I can't do that without "wc + cut", but I'm using that:

如果没有“wc + cut”,我就无法做到这一点,但我正在使用它:

split -l  $(expr `wc $filename | cut -d ' ' -f3` / $chunks) $filename

This can be easily added to your bashrc functions so you can just invoke it passing filename and chunks:

这可以很容易地添加到你的 bashrc 函数中,这样你就可以调用它传递文件名和块:

 split -l  $(expr `wc  | cut -d ' ' -f3` / ) 

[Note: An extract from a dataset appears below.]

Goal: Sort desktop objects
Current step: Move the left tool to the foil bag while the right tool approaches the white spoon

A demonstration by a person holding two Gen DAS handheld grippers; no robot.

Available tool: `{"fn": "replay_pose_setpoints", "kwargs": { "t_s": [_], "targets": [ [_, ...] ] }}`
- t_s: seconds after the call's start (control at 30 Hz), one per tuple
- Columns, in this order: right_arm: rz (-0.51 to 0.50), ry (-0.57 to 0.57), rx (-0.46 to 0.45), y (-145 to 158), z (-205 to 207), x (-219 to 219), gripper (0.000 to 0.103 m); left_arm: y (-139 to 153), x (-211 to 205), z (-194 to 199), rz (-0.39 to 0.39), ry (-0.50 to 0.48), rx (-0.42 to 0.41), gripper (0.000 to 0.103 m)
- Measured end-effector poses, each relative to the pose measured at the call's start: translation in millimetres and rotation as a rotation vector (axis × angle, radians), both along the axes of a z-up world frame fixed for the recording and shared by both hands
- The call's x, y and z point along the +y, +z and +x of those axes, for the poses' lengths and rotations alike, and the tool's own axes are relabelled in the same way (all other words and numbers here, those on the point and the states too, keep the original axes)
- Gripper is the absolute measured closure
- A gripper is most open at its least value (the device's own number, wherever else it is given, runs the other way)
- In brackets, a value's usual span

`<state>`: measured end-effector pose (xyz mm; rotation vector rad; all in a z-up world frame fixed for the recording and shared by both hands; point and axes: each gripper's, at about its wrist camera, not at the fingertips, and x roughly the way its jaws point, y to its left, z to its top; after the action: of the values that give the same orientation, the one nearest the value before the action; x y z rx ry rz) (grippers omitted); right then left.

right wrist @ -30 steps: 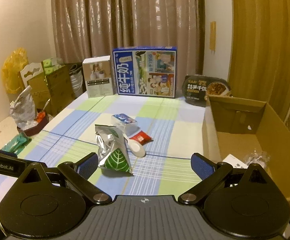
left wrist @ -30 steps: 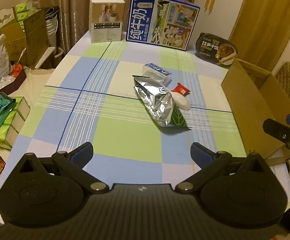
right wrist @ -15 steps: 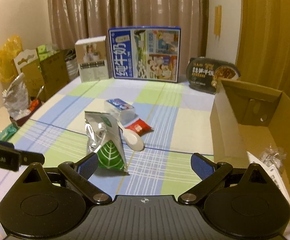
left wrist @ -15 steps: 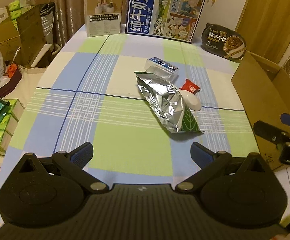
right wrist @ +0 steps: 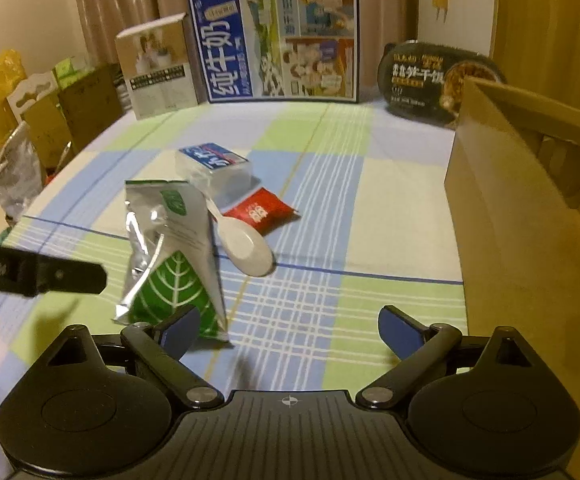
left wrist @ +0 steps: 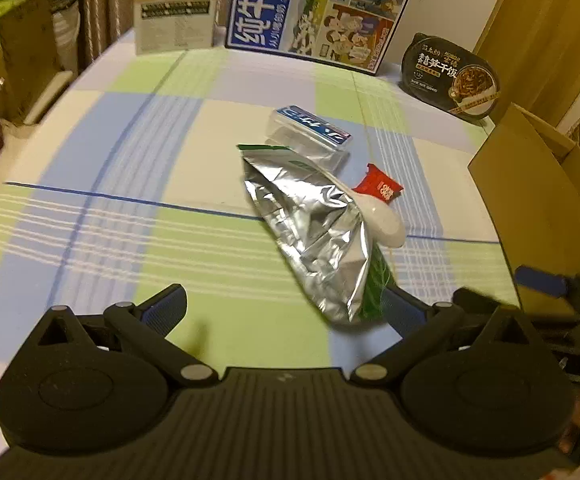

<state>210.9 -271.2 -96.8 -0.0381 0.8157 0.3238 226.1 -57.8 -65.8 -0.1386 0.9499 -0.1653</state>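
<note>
A silver and green foil bag (left wrist: 314,232) lies on the checked tablecloth, also in the right wrist view (right wrist: 174,256). Beside it lie a white spoon (left wrist: 382,220) (right wrist: 246,246), a red sachet (left wrist: 380,188) (right wrist: 260,210) and a clear box with a blue label (left wrist: 310,138) (right wrist: 214,168). My left gripper (left wrist: 286,308) is open and empty, its right finger close behind the bag's near end. My right gripper (right wrist: 290,330) is open and empty, its left finger next to the bag's green end. A brown cardboard box (left wrist: 538,200) (right wrist: 530,216) stands at the right.
At the table's back stand a blue milk carton (left wrist: 318,8) (right wrist: 278,40), a white product box (left wrist: 174,24) (right wrist: 158,68) and a black rice bowl pack (left wrist: 450,76) (right wrist: 430,80). Cardboard boxes and bags (right wrist: 30,120) sit beyond the left edge.
Both grippers have moved forward and down toward the foil bag, which now sits just ahead of their fingers. The objects on the table have not moved.
</note>
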Motion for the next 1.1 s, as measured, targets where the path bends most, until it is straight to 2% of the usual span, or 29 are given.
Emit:
{"fn": "replay_pose_setpoints", "kwargs": {
  "t_s": [0.2, 0.5, 0.67, 0.73, 0.77, 0.83, 0.93, 1.1],
  "targets": [
    [0.001, -0.019, 0.039, -13, 14, -1, 0.013, -17, -11, 34, -0.007, -0.02, 0.033, 0.002],
    [-0.039, -0.011, 0.03, -21, 24, 0, 0.013, -37, -26, 70, -0.08, -0.033, 0.068, 0.003],
    [-0.052, 0.044, 0.011, -23, 27, 7, 0.02, -49, -32, 79, -0.027, -0.071, 0.088, 0.006],
    [-0.059, 0.073, -0.004, -25, 31, 14, 0.023, -50, -28, 79, -0.039, -0.085, 0.085, 0.01],
    [-0.068, 0.086, -0.016, -26, 32, 18, 0.025, -49, -25, 79, -0.045, -0.089, 0.086, 0.019],
    [-0.074, 0.12, -0.042, -27, 35, 25, 0.027, -45, -14, 81, -0.07, -0.097, 0.089, 0.029],
    [-0.08, 0.175, -0.072, -31, 40, 36, 0.029, -40, 3, 82, 0.0, -0.101, 0.067, 0.03],
    [-0.113, 0.258, -0.113, -39, 50, 56, 0.038, -42, 33, 79, -0.027, -0.097, 0.092, 0.026]
  ]
}}
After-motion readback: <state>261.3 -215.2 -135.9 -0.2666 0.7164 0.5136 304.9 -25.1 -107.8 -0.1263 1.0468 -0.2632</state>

In case you want just x chunks without remainder in extra file, just adapt the formula to sum it (chunks - 1) on each file. I do use this approach because usually i just want x number of files rather than x lines per file:

如果您只想要 x 块而没有额外文件中的余数,只需调整公式以在每个文件上对其求和 (chunks - 1)。我确实使用这种方法,因为通常我只想要 x 个文件而不是每个文件 x 行:

split -l  $(expr `wc  | cut -d ' ' -f3` /  + `expr  - 1`) 

You can add that to a script and call it your "ninja way", because if nothing suites your needs, you can build it :-)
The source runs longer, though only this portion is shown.